Crédito Privado; DCM | ‘Riscos Reputacionais’ em Emissões de CRI e CRA: 4 Insights Jurídicos Para Securitizadoras, Estruturadores e Investidores Reduzi-los

Com o volume crescente de captações de dívida via o mercado de capitais (e.g. CRI, CRA, Notas Comerciais, etc.), securitizadoras, estruturadores e investidores devem cuidar dos riscos reputacionais associados às operações.

Riscos reputacionais são eventos que podem impactar negativamente a credibilidade de uma organização frente ao mercado, seus colaboradores e reguladores, gerando passivos financeiros e de marca.

Em emissões de mercado de capitais, por envolverem tanto a percepção de confiança e transparência, quanto estruturas jurídicas mais complexas, múltiplas partes e valores elevados, este tipo de risco é mais evidente e nocivo caso se materialize.

Veja abaixo 4 medidas em emissões de CRI e CRA para mitigar riscos reputacionais:

1. Realize Due Diligence Jurídica na Devedora, Controladores (Diretos e Indiretos), Garantidores, Direitos Creditórios e Garantias: em Emissões de CRI e CRA, é fundamental realizar Due Diligence Jurídica na empresa devedora, seus controladores diretos e indiretos, garantidores, direitos creditórios que lastrearão a operação e garantias acessórias.
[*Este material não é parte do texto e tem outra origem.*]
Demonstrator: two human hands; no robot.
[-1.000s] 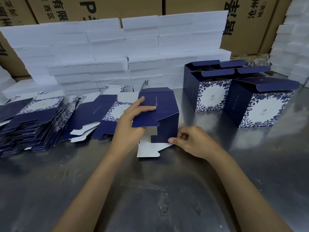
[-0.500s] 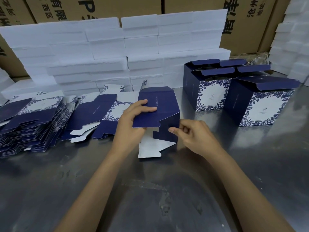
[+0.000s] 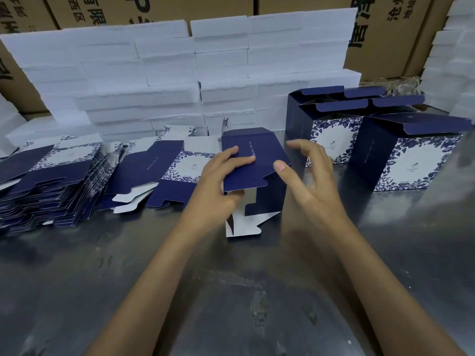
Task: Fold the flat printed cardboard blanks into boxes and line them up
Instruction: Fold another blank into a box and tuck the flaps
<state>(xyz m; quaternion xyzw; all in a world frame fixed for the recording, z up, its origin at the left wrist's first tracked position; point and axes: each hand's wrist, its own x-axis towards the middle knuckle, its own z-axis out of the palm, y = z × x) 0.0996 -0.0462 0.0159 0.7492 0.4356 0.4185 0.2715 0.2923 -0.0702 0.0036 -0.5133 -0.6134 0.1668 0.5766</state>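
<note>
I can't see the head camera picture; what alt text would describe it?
A person's left hand grips a half-folded navy cardboard box on a grey metal table, while the right hand hovers open beside it. Flat printed blanks lie left, finished boxes right.

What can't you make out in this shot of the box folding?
Head view only:
- Half-folded box: its inside, hidden by its own panels and the left hand.
- Small print on the finished boxes: too small.
- Right hand: blurred, its contact with the box unclear.
- Blank stack: cut off at left.
</note>
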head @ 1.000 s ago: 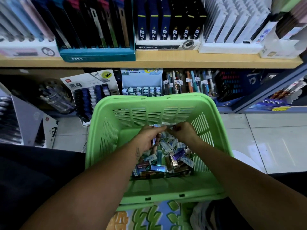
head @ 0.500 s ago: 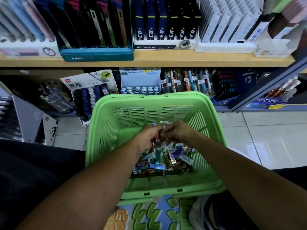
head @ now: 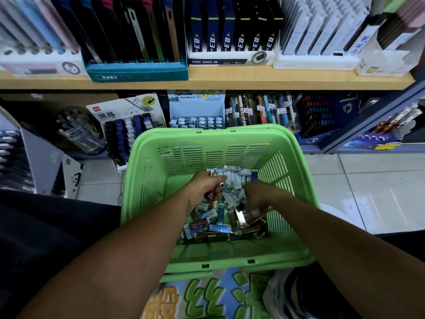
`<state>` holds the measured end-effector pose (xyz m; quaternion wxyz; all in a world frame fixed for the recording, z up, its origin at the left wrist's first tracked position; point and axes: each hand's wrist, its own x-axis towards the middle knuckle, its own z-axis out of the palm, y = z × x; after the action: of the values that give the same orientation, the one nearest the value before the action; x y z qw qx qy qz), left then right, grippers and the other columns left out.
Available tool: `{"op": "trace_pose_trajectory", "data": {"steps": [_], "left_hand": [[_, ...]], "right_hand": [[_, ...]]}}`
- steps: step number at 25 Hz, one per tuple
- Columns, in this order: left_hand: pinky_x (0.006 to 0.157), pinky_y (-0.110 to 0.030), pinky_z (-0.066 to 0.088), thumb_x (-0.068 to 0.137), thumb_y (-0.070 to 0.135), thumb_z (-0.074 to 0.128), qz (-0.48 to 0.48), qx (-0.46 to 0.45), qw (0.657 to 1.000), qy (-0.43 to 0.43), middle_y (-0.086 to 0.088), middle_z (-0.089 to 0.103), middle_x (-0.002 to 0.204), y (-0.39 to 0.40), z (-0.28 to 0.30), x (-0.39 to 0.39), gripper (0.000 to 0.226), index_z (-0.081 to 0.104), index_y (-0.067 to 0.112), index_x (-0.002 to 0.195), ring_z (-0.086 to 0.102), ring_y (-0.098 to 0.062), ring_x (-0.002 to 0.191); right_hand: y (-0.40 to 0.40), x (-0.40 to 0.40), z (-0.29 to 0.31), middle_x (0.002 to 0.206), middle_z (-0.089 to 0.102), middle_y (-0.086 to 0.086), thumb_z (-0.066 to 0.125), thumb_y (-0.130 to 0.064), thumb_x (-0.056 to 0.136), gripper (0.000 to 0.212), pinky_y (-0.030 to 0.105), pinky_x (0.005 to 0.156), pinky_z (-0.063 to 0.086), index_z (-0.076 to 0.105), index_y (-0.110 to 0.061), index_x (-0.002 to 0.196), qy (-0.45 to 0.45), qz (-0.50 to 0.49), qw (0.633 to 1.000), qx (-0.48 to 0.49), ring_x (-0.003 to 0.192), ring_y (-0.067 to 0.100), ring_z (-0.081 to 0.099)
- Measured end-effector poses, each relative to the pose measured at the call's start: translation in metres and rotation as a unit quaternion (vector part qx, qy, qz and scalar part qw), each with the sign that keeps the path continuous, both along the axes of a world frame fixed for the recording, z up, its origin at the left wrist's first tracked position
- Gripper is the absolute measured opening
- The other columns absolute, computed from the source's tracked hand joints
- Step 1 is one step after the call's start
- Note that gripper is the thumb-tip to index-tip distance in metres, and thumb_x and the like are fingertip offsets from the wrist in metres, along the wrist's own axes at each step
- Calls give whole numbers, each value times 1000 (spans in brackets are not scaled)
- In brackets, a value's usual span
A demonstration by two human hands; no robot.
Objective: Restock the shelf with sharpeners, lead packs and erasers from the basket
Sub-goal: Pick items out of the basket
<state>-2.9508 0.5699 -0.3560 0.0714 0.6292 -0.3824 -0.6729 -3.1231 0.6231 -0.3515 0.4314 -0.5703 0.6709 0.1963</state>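
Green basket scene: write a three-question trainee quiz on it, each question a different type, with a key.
1. True or false: both hands are inside the green basket.
2. Multiple choice: what does the left hand hold?
A. a pen from the shelf
B. a few small packs
C. the basket's rim
3. Fill in: the basket stands on the ____, in front of the lower shelf's displays.

Key:
1. True. The right hand also reaches into the pile of small packs.
2. B. Its fingers curl round packs lifted above the pile.
3. Floor, the tiled floor.
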Motion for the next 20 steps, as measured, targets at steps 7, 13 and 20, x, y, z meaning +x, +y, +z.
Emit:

No que diz respeito aos riscos reputacionais, o objetivo é identificar, além dos aspectos comuns de auditoria jurídica, passivos materializados e ocultos, diretos ou indiretos, inconsistências de informação e documentação, potenciais riscos de fraudes e corrupção, entre outros eventos negativos, que possam impactar de forma relevante a viabilidade da emissão.

2. Responsabilidade dos Participantes da Oferta: Os documentos de emissão devem prever os direitos e obrigações de cada participante da oferta, incluindo obrigação de indenização por quebra do dever de fidúcia e diligência.

3. Preveja os Riscos Relevantes de Forma Clara na Seção “Fatores de Risco” da Documentação: conforme determina a regulação da Comissão de Valores Mobiliários (CVM), os investidores de emissões de CRI e CRA devem ser informados dos riscos associados à emissão, que geralmente são descritos na Seção “Fatores de Risco” do Termo de Securitização e nos prospecto de emissão (para ofertas para investidores de varejo).

Nesta seção, todos os riscos identificados na due diligence jurídica e outras auditorias realizadas devem ser descritos de forma que o investidor, ao exercer a decisão de subscrever ou não a oferta, tenha a informação e clara noção do risco identificado (e.g. passivo fiscal que pode se materializar no futuro, investigação criminal, etc.).

Quanto maior a transparência e detalhamento ao investidor e regulador do risco identificado, maior será a proteção reputacional de securitizadoras, estruturadores, agentes fiduciários e demais prestadores da operação.

4. Faça Acompanhamento Regular da Operação Pós-Fechamento (Surveillance): outro ponto fundamental é o acompanhamento regular post-closing da operação (surveillance). Emissões de CRI e CRA geralmentem contêm covenants financeiros e não financeiros, passivos com risco de materialização durante o prazo da emissão, entre outros pontos de atenção, que precisam ser monitorados regularmente.

Uma vez materializados, tais eventos devem ser comunicados aos investidores na forma do Termo de Securitização. A falta de surveillance de emissões pode gerar risco reputacional relevante para securitizadoras, estruturadores, agentes fiduciários e demais prestadores.

Neste contexto, riscos reputacionais atrelados a operações de captação a mercado, como CRI e CRA, podem impactar negativamente a credibilidade das organizações. Ter medidas para mitigá-los ou neutralizá-los é essencial.